Yesterday, as our journey came to an end, we visited the Reformation wall...a picture that speaks a thousand words:

There they stand - a Mount Rushmore of the Genevan Reformation. But more than that. The sign in Latin from one of the wall to the other that in English reads, "AFTER THE DARKNESS LIGHT".

Next to the Reformers of Geneva stands two further depictions. It's difficult to capture the etchings on camera, so let me tell you what they say. The first is an etching in the wall of a Mayflower person - maybe John Bradford. It has next to it the words of the Mayflower Compact. The Mayflower Compact was a group of Reformed believers who sought to establish a place for the heralding of the Gospel - America.

Right next to that is a etching of our Declaration of Independence. This is Switzerland, but even here those who wanted to commemorate the fruit of the Reformation recognize that America came into being because of those who sought to live out the Gospel of Grace in a land free of prejudice and persecution.

My journey in the Reformation - our journey - is not over with.
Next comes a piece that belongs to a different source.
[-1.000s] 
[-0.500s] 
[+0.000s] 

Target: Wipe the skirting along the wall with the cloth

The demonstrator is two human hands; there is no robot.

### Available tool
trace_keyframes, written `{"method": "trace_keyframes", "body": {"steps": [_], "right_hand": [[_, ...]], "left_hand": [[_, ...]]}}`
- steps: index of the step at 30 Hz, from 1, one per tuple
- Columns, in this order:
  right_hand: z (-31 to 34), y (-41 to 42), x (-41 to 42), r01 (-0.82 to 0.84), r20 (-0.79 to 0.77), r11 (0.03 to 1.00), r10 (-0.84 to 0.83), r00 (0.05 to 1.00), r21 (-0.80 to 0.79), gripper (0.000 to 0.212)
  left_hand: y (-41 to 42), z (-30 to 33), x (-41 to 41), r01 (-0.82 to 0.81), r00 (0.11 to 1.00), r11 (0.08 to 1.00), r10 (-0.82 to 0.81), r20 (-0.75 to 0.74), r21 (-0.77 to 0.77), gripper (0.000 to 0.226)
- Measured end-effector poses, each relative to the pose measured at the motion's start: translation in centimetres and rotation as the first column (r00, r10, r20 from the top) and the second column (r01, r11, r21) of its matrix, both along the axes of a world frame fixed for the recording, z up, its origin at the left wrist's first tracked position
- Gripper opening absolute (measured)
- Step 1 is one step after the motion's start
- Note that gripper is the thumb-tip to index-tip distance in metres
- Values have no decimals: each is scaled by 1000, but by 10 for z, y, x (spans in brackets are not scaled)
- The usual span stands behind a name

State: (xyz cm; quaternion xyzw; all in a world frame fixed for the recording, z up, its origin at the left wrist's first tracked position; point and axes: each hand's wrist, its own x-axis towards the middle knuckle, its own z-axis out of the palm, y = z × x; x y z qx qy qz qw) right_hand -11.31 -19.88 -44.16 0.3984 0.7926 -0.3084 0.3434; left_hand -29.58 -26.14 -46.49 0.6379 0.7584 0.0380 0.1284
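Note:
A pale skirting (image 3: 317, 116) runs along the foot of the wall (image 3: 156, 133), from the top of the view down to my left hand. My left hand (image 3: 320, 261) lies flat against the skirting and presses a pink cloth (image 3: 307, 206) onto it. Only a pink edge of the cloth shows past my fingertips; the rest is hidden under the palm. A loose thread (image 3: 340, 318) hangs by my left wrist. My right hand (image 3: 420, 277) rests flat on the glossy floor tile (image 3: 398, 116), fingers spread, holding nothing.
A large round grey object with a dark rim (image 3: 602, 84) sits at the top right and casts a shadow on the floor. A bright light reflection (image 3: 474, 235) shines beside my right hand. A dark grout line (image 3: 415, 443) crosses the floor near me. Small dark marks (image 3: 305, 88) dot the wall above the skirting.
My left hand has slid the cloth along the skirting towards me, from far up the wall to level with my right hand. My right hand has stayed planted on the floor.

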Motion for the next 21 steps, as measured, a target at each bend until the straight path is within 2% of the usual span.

The Church still needs the message of Grace through Faith...God sovereignly working His will in a creation that is Fallen through Sin, separated from the goodness of God, and separated from each other by that Sin. We will not bring about a world of goodness and Justice, that alone is God's to do. Our task is to simply live for the Grace and Mercy of God, trusting in His working in us to do all things for our good and his glory.

Glad you could read along with me in this trip - wished you were along also.